### Problem description
Start to finish, copy the data exactly.

--- START ---

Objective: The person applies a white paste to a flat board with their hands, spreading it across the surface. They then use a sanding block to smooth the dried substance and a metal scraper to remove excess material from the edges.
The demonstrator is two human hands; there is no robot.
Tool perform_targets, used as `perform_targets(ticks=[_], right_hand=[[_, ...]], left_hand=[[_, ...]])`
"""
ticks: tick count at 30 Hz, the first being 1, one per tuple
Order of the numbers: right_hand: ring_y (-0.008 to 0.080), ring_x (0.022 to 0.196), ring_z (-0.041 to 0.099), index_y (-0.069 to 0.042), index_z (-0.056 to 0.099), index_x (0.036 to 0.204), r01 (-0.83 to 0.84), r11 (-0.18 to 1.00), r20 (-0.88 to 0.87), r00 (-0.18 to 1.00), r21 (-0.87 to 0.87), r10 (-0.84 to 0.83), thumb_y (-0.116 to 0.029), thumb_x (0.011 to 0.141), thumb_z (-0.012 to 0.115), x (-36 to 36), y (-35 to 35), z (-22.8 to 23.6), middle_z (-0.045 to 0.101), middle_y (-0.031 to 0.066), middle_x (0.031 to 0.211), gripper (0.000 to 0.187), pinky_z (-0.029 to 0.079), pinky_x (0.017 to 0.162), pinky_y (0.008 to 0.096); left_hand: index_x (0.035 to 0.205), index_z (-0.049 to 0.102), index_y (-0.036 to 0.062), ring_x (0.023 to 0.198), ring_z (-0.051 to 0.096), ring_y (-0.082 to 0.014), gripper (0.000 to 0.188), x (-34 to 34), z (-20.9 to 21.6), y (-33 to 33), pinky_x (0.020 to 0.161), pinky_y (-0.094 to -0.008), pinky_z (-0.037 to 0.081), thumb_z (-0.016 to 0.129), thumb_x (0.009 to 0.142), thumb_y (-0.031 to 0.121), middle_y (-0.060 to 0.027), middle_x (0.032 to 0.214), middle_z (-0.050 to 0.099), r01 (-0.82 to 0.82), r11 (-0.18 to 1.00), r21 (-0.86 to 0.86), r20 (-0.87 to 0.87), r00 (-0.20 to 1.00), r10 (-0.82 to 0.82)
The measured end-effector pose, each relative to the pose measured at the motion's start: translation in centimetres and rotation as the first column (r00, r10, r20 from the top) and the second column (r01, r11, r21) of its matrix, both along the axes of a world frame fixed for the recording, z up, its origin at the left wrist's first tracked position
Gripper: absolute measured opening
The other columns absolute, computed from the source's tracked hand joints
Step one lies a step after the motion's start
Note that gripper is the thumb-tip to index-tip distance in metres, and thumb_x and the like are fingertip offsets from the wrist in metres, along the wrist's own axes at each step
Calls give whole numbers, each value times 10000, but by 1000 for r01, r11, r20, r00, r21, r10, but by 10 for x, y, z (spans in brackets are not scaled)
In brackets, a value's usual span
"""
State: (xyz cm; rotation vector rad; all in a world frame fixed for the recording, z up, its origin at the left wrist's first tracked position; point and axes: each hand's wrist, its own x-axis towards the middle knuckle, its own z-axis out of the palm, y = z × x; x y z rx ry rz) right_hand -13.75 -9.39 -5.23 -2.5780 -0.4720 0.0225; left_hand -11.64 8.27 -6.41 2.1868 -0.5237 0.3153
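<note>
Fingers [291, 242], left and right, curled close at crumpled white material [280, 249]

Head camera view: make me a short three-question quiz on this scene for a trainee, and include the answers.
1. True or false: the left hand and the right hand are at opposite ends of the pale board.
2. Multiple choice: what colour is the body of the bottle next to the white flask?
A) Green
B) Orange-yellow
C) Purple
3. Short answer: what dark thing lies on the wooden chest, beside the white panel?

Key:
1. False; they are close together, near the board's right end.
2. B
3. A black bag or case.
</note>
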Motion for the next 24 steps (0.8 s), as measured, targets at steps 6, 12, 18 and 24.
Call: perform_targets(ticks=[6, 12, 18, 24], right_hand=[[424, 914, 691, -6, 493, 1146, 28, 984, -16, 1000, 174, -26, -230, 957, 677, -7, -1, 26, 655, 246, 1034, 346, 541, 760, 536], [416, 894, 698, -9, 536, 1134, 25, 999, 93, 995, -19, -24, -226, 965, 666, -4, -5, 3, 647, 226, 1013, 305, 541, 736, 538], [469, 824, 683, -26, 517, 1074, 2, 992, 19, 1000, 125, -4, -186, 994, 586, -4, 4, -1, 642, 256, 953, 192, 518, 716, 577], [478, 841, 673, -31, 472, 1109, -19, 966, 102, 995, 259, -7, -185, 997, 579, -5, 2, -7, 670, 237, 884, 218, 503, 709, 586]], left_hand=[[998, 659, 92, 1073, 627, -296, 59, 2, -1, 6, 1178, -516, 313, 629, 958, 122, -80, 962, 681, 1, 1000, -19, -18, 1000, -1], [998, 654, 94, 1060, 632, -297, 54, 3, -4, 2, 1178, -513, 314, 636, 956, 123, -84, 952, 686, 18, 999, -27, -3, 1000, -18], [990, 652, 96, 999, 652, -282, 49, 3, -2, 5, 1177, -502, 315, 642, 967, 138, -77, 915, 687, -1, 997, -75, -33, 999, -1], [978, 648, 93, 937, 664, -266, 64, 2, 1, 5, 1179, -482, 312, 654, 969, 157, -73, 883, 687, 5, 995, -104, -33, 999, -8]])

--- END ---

### Worked solution
Objective: The person applies a white paste to a flat board with their hands, spreading it across the surface. They then use a sanding block to smooth the dried substance and a metal scraper to remove excess material from the edges.
The demonstrator is two human hands; there is no robot.
Tool perform_targets, used as `perform_targets(ticks=[_], right_hand=[[_, ...]], left_hand=[[_, ...]])`
"""
ticks: tick count at 30 Hz, the first being 1, one per tuple
Order of the numbers: right_hand: ring_y (-0.008 to 0.080), ring_x (0.022 to 0.196), ring_z (-0.041 to 0.099), index_y (-0.069 to 0.042), index_z (-0.056 to 0.099), index_x (0.036 to 0.204), r01 (-0.83 to 0.84), r11 (-0.18 to 1.00), r20 (-0.88 to 0.87), r00 (-0.18 to 1.00), r21 (-0.87 to 0.87), r10 (-0.84 to 0.83), thumb_y (-0.116 to 0.029), thumb_x (0.011 to 0.141), thumb_z (-0.012 to 0.115), x (-36 to 36), y (-35 to 35), z (-22.8 to 23.6), middle_z (-0.045 to 0.101), middle_y (-0.031 to 0.066), middle_x (0.031 to 0.211), gripper (0.000 to 0.187), pinky_z (-0.029 to 0.079), pinky_x (0.017 to 0.162), pinky_y (0.008 to 0.096); left_hand: index_x (0.035 to 0.205), index_z (-0.049 to 0.102), index_y (-0.036 to 0.062), ring_x (0.023 to 0.198), ring_z (-0.051 to 0.096), ring_y (-0.082 to 0.014), gripper (0.000 to 0.188), x (-34 to 34), z (-20.9 to 21.6), y (-33 to 33), pinky_x (0.020 to 0.161), pinky_y (-0.094 to -0.008), pinky_z (-0.037 to 0.081), thumb_z (-0.016 to 0.129), thumb_x (0.009 to 0.142), thumb_y (-0.031 to 0.121), middle_y (-0.060 to 0.027), middle_x (0.032 to 0.214), middle_z (-0.050 to 0.099), r01 (-0.82 to 0.82), r11 (-0.18 to 1.00), r21 (-0.86 to 0.86), r20 (-0.87 to 0.87), r00 (-0.20 to 1.00), r10 (-0.82 to 0.82)
The measured end-effector pose, each relative to the pose measured at the motion's start: translation in centimetres and rotation as the first column (r00, r10, r20 from the top) and the second column (r01, r11, r21) of its matrix, both along the axes of a world frame fixed for the recording, z up, its origin at the left wrist's first tracked position
Gripper: absolute measured opening
The other columns absolute, computed from the source's tracked hand joints
Step one lies a step after the motion's start
Note that gripper is the thumb-tip to index-tip distance in metres, and thumb_x and the like are fingertip offsets from the wrist in metres, along the wrist's own axes at each step
Calls give whole numbers, each value times 10000, but by 1000 for r01, r11, r20, r00, r21, r10, but by 10 for x, y, z (spans in brackets are not scaled)
In brackets, a value's usual span
"""
State: (xyz cm; rotation vector rad; all in a world frame fixed for the recording, z up, its origin at the left wrist's first tracked position; point and axes: each hand's wrist, its own x-axis towards the middle knuckle, its own z-axis out of the palm, y = z × x; x y z rx ry rz) right_hand -13.75 -9.39 -5.23 -2.5780 -0.4720 0.0225; left_hand -11.64 8.27 -6.41 2.1868 -0.5237 0.3153
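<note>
Fingers [291, 242], left and right, curled close at crumpled white material [280, 249]

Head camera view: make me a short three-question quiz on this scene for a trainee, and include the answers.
1. True or false: the left hand and the right hand are at opposite ends of the pale board.
2. Multiple choice: what colour is the body of the bottle next to the white flask?
A) Green
B) Orange-yellow
C) Purple
3. Short answer: what dark thing lies on the wooden chest, beside the white panel?

Key:
1. False; they are close together, near the board's right end.
2. B
3. A black bag or case.
</note>
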Motion for the next 24 steps (0.8 s), as measured, targets at steps 6, 12, 18 and 24.
Call: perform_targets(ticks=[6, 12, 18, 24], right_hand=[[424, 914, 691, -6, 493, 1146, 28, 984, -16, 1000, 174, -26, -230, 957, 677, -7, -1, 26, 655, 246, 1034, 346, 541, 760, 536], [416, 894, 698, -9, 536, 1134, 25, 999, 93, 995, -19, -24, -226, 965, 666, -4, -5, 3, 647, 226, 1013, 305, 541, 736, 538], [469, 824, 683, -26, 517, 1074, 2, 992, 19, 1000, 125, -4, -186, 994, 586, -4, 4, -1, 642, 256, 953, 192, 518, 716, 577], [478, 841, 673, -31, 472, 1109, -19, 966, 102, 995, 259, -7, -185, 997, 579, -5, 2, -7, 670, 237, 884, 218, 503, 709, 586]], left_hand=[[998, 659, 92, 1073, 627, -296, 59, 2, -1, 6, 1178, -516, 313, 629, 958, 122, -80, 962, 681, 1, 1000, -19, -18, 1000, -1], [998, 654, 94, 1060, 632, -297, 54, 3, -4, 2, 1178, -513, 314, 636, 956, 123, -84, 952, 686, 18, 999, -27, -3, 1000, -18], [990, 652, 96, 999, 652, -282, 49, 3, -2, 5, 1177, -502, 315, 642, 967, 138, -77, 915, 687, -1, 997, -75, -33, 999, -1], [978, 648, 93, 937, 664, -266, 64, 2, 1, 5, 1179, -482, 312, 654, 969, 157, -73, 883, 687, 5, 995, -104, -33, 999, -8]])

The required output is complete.